During the upcoming February 2014 Winter Olympics in Russia's Black Sea resort city of Sochi, the Russian state will be putting on its best face to project itself as an elite sports nation and a highly capable, efficient, hospitable, economic powerhouse and technologically advanced country. Away from the carefully controlled scenes broadcast by the television cameras covering the Olympic events, however, Russia's reality will be very different. As explained by Ilan Berman in his important book, "Implosion: The End of Russia And What It Means For America," despite such official posturing, "the Russian Federation is fast approaching a massive social and political upheaval that promises to be as transformative as the USSR's demise some two decades ago."
Russia's coming systemic crisis, Mr. Berman writes, is driven by the convergence of three significant trends. First, "Russia is dying" and undergoing "societal decline due to abysmal health standards, runaway drug addiction, and an AIDS crisis that officials have termed an 'epidemic.'" This has also led to a dramatic decline in the size of the Russian population by close to half a million people annually owing to death and emigration, with Russia projected to "lose a quarter of its population by the middle of this century." In fact, as Mr. Berman points out, compounding Russia's population crisis is the annual emigration of between 100,000 and 150,000 Russians, often for economic and political reasons, with an estimated 40 percent of Russians between the ages of 18 and 35 contemplating such departure for other countries.
Second, Russia is experiencing a "radical change in its ethnic and religious composition," with a demographic revolution expected to fundamentally change the country's Russian character.
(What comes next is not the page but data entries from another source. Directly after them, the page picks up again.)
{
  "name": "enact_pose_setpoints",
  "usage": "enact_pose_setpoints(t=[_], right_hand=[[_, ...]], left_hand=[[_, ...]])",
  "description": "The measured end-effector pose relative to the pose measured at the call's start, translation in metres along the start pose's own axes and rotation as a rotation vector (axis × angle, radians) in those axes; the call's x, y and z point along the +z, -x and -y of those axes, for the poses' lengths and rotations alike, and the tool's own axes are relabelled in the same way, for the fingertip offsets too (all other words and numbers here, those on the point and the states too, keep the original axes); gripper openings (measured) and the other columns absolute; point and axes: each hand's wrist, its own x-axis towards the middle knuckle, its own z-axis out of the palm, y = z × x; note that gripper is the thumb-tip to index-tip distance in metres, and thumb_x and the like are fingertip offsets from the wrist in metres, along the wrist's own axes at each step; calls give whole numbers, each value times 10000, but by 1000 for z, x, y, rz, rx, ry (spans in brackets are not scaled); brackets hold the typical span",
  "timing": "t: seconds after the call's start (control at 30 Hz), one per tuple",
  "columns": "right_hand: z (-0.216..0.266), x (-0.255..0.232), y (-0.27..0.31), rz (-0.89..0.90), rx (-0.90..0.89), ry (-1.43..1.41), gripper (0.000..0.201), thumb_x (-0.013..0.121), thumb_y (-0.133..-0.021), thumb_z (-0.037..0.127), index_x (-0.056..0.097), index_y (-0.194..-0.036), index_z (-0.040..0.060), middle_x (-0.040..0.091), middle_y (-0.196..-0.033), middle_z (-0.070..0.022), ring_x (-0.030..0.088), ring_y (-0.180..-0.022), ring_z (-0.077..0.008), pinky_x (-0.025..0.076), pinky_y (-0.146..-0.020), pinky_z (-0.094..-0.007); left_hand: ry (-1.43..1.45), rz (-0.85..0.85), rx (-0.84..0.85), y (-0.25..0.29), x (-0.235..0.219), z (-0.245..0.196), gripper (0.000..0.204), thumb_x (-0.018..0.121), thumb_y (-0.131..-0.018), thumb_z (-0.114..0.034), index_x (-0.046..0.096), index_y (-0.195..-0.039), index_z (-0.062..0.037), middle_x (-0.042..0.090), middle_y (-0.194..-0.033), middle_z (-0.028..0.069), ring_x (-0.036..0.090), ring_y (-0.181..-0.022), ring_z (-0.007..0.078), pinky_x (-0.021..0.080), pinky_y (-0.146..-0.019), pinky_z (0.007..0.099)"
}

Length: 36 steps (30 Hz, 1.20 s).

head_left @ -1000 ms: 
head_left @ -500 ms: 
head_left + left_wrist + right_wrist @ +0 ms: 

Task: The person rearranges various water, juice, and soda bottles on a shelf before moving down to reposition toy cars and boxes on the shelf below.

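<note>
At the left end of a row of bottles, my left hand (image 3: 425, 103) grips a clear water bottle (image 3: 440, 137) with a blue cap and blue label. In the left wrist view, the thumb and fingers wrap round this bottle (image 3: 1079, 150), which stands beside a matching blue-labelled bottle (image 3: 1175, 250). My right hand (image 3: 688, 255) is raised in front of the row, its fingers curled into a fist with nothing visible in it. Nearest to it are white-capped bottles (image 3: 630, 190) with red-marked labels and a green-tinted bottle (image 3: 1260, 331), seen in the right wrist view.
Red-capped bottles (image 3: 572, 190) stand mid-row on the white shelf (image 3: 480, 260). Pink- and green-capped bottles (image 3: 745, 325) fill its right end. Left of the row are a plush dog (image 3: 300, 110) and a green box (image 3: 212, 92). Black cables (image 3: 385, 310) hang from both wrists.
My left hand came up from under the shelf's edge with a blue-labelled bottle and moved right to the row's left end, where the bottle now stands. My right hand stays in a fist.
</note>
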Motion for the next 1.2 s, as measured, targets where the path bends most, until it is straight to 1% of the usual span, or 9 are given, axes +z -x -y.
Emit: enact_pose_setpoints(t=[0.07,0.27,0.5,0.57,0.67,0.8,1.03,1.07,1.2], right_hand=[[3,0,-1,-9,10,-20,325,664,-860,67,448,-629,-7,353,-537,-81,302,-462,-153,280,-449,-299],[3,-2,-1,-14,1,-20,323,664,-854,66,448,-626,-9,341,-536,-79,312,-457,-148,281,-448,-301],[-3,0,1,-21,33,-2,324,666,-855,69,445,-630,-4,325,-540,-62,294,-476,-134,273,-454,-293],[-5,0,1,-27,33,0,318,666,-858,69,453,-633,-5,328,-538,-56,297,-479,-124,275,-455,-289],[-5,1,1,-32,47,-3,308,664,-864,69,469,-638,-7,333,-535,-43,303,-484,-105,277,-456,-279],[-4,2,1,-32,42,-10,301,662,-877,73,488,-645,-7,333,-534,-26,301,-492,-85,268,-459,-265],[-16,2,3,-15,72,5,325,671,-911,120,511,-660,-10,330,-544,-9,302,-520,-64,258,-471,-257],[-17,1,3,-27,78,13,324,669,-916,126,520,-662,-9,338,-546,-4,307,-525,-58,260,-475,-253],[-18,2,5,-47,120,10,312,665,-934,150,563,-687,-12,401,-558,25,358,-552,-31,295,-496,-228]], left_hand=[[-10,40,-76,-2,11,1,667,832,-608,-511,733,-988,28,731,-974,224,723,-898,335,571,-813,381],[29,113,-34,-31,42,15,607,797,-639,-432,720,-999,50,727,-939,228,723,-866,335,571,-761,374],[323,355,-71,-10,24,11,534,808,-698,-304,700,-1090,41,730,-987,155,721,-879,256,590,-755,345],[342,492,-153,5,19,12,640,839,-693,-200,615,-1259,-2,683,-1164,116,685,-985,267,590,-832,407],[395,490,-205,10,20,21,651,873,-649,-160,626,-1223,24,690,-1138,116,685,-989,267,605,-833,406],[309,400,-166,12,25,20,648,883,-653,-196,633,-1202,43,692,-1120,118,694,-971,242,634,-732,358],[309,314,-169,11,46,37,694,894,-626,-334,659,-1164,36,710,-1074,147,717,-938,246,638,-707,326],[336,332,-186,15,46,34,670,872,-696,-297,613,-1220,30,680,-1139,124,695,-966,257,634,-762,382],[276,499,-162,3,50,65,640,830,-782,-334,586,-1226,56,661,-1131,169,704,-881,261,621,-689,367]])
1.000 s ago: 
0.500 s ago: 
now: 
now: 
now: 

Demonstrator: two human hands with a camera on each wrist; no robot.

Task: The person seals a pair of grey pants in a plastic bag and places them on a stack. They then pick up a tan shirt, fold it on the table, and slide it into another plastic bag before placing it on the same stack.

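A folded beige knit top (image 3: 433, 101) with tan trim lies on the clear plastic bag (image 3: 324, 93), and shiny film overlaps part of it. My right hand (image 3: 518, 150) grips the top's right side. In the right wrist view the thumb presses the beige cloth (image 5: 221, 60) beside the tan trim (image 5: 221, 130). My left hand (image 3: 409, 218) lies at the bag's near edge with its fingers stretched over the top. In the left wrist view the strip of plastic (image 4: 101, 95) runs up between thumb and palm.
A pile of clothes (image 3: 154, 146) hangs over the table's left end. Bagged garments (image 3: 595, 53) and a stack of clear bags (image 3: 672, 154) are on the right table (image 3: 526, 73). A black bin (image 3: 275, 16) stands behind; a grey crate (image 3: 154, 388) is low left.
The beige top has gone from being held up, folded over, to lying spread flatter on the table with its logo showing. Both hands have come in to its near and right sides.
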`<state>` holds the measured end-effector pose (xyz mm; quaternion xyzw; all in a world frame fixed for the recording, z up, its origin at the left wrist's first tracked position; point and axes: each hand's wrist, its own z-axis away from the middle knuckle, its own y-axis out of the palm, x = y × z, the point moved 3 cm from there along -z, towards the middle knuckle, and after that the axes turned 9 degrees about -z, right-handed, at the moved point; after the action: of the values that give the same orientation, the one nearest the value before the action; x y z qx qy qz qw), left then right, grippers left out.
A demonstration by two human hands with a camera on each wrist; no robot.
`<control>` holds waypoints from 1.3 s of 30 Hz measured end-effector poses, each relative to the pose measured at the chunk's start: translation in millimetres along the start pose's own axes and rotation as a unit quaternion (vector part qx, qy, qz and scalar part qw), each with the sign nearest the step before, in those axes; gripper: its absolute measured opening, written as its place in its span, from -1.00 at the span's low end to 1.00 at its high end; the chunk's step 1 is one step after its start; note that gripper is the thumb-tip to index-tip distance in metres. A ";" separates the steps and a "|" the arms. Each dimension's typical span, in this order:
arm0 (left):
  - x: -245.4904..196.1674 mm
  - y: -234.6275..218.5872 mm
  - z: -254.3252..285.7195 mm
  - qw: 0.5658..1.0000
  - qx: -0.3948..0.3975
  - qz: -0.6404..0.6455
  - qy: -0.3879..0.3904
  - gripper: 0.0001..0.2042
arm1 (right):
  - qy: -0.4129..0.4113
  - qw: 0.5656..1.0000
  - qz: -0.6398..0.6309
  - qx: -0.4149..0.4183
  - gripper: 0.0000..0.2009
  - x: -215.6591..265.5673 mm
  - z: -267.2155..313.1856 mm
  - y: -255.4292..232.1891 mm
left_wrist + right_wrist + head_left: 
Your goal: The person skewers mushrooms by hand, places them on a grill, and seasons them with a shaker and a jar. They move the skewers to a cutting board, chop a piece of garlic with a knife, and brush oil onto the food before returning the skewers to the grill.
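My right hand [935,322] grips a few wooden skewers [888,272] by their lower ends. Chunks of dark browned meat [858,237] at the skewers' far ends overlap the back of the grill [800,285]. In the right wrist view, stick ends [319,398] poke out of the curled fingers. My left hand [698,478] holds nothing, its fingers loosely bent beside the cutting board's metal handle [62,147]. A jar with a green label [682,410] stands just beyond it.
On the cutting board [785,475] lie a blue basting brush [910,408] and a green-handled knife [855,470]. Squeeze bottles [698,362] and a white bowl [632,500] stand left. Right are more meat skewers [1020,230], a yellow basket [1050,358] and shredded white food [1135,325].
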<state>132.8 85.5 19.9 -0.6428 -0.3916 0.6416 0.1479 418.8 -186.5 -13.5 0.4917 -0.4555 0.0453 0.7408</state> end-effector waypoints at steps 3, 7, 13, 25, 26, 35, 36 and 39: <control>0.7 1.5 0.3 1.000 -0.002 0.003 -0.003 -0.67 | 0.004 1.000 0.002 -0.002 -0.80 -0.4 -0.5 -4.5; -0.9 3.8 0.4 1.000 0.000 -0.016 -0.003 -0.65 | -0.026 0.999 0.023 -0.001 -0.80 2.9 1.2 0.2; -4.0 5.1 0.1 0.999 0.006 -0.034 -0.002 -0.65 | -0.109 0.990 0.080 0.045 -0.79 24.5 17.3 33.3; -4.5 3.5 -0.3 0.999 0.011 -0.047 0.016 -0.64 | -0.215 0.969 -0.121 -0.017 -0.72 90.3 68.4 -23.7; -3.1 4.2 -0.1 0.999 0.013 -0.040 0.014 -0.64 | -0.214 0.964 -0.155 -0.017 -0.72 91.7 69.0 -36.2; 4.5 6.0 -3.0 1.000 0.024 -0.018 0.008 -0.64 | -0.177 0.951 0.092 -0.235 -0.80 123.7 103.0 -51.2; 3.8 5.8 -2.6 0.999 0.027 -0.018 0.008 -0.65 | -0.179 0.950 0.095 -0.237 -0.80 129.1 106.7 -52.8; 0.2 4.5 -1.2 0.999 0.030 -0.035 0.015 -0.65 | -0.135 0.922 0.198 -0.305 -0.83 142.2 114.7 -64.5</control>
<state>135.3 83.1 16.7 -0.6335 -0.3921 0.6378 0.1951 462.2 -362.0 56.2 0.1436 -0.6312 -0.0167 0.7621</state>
This is a result of the fact that its current Muslim minority (estimated at 21 million) is projected to reach "a fifth of the country's population by the end of this decade, and a majority by midcentury." Such a dramatic increase in size, according to the author, which is not being met by measures by the Russian state to improve the socioeconomic conditions of the minority Muslims, is already breeding "resentment and alienation" among the country's Muslims, which Islamist extremist groups are exploiting for their own narrow purposes. The result, Mr. Berman writes, "is an increasingly restive Muslim minority with little connection to — or love for — the Russian state."
The growth of Muslim alienation has already led to an upsurge in radical Islamist terrorist attacks against Russia, especially from the restless regions of Russia's Caucasus republics, which Mr. Berman points out is a major concern for Russian officials tasked with safeguarding the nearby Sochi Olympics from such attacks.
Finally, neighboring China is increasing its sphere of influence over Russia's resource-rich region east of the Ural Mountains, where Russia's own population is declining while Chinese migrant laborers are moving in in greater numbers, resulting in loosening of Kremlin control over the region and sharpening of the strategic competition between the two countries.
This perfect storm, Mr. Berman writes, "of demographic change, religious transformation and external pressure will determine Russia's internal political climate, its place in the world, and its future strategic priorities." While this will not necessarily be disruptive in the short term, he notes, "the twenty-first century will be shaped in great measure by [Russia's] unraveling," with the country "looking radically different from that of today."
What is especially alarming about these converging trends is their overlay on current developments in Russia. Thus, while, on the one hand, Russian President Vladimir Putin has strengthened centralized control, as Mr. Berman writes, by concentrating "power in a repressive, centralized state," in which this "authoritarian regime rules by political fiat, rewards loyalists through a vast network of corruption, and cows its political opponents into silence," in such a short-term strategy, "Russia is ruled by a government that is consumed with its own financial well-being and global status, but neglectful of the long-term needs of its people."
Other decline-related issues that concern Mr. Berman include the surge in capital flight from Russia as multinational corporations and investors abandon "the country's uncompromising economic atmosphere." Despite its resource wealth in terms of natural gas, coal and crude-oil reserves, the country risks being left behind by the global energy scene because of its failure to make substantial investments to upgrade its energy infrastructure, as well as to invest in energy diversification, including alternative and renewable sources of energy.
Concerning the impact of the convergence of these indicators of decline on Russian-United States relations, Mr. Berman writes that their results "will determine whether Russia emerges as a true partner of the West — or a mortal danger to it."
With the coming of "the end of the Russia that we know," Mr. Berman formulates a set of alternative futures for Russia, ranging from a strengthening of its imperial territorial claims, leading to new conflicts along Russia's periphery, a receding presence in its far eastern regions with China's growing political and economic influence exploiting this vacuum, to a weakened and socially divided Russia being transformed into a latter-day Yugoslavia that is "riven by ethnic violence and sectarian strife."
It should be noted that Mr. Berman's book is quite short — only 126 pages of text, 33 pages of endnotes and an additional 75 pages of Russian government strategic plans for the future, which would not be of interest to the general reader, along with additional indices. Nevertheless, for its well-argued, cautionary insights about Russia's political, national security and socioeconomic trends, it is a book that merits attention.